Since only a count is wanted, work out how many lines in the material below contain the word "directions" and return that number.

◇ ◇ ◇ ◇

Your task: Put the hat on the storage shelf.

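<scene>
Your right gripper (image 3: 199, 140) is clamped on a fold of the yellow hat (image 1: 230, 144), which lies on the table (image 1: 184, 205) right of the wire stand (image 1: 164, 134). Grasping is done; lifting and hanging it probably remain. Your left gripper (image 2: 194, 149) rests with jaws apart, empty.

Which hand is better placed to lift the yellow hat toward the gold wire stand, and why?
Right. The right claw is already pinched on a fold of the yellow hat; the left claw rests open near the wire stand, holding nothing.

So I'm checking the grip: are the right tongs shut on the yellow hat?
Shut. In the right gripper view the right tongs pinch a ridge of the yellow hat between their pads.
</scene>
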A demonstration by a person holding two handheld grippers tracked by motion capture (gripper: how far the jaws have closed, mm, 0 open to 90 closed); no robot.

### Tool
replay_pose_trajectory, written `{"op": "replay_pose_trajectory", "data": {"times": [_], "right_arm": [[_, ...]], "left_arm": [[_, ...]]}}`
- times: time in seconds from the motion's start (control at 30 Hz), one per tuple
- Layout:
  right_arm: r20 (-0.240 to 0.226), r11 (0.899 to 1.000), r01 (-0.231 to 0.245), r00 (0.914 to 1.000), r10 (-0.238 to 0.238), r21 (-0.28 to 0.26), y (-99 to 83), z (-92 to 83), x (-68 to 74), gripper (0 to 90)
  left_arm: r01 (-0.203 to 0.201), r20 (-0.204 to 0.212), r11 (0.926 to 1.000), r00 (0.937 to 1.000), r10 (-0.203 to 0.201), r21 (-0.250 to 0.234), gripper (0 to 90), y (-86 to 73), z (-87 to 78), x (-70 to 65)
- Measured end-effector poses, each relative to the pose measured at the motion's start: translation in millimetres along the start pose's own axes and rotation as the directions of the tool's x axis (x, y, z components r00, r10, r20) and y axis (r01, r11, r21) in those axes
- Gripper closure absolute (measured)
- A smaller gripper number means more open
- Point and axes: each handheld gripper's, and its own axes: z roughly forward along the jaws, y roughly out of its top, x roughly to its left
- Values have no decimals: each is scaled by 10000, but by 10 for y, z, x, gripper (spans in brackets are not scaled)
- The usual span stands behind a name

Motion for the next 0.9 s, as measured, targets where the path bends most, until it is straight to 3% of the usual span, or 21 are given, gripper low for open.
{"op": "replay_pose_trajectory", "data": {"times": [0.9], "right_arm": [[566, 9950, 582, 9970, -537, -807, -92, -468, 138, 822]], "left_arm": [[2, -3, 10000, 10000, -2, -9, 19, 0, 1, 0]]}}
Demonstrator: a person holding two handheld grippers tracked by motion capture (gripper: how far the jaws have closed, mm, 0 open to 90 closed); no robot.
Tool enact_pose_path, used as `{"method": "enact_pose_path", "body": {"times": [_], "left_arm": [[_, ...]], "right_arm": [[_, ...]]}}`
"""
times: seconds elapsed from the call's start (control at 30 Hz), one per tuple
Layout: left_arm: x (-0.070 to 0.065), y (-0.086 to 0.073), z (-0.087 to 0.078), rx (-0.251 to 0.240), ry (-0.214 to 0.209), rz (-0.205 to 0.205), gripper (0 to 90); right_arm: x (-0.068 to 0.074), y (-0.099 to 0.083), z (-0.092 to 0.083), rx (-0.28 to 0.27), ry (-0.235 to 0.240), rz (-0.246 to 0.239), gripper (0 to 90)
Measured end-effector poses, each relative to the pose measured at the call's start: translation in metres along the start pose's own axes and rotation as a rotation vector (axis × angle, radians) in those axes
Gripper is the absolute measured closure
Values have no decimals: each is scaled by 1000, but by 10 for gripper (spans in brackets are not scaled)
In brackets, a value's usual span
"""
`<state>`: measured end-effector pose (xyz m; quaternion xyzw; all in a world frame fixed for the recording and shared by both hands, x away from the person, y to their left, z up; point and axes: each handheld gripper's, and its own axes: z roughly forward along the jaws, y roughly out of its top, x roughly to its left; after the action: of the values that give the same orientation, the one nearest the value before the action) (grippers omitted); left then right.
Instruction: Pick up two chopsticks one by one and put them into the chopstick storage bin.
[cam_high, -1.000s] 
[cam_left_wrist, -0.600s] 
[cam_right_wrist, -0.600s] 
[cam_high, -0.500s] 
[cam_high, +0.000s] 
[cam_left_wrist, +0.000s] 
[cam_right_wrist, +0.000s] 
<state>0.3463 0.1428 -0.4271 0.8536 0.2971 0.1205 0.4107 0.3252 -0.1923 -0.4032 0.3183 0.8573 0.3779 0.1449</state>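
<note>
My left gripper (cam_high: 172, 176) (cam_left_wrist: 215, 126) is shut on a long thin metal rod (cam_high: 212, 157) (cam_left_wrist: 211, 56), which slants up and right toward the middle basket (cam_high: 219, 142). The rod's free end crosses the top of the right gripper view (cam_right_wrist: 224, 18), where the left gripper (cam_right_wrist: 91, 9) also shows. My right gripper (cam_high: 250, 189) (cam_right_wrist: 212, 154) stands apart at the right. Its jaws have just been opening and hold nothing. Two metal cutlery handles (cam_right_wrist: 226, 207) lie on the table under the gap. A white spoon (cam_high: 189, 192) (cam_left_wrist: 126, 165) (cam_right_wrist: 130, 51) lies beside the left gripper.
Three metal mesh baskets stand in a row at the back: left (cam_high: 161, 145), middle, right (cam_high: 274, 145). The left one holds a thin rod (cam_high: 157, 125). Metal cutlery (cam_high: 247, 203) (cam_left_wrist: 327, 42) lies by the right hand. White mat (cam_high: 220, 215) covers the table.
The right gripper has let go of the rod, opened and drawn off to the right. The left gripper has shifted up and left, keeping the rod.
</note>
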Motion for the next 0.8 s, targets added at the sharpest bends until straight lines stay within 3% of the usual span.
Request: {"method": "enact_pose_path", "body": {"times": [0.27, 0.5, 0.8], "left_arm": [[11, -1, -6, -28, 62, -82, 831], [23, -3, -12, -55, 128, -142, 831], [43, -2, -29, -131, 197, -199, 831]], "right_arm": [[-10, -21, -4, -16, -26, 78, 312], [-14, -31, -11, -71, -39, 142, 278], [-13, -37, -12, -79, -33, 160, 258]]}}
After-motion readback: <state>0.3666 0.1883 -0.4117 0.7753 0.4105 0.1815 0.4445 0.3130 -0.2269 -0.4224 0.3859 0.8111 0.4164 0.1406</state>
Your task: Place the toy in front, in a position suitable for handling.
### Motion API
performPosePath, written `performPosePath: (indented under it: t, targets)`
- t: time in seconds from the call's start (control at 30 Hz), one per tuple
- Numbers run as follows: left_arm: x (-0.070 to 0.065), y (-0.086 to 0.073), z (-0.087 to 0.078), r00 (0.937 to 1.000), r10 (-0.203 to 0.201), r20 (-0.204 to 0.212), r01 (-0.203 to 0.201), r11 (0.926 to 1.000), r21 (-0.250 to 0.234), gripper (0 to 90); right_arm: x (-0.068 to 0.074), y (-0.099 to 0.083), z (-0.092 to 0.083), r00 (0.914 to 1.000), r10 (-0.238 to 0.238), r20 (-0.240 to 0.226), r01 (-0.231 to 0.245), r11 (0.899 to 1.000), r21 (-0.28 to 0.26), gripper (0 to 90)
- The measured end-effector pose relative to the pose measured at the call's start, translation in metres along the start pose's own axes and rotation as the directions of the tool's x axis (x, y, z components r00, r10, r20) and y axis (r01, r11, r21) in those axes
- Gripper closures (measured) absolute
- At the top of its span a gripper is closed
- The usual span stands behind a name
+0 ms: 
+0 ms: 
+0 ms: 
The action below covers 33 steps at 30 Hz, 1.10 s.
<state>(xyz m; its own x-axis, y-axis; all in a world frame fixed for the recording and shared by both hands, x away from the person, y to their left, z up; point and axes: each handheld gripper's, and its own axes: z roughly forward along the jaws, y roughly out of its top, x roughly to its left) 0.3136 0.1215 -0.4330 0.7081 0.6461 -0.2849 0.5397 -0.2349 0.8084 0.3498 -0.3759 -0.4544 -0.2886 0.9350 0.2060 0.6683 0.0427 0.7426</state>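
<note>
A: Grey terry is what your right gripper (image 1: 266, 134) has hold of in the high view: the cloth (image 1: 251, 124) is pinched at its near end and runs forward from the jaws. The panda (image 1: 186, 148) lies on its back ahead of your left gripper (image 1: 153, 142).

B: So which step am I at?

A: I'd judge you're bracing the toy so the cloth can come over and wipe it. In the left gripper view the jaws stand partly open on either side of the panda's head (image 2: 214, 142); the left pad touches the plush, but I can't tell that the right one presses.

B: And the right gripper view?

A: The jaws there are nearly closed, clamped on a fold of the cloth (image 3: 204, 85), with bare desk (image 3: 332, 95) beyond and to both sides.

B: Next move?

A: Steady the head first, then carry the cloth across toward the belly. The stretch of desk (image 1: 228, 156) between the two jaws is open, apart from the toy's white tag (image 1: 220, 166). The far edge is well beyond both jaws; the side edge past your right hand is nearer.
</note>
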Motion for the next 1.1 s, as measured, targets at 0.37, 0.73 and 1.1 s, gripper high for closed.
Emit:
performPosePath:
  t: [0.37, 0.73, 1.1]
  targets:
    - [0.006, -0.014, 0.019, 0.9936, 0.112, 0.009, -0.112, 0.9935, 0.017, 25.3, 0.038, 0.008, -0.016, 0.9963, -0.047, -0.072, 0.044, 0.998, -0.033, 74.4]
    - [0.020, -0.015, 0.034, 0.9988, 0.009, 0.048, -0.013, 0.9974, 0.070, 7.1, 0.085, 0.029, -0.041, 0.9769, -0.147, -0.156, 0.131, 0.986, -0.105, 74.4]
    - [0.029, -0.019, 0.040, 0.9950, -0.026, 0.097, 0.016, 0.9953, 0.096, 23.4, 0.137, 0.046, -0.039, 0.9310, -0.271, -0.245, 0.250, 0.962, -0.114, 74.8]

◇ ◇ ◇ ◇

### Exercise output
2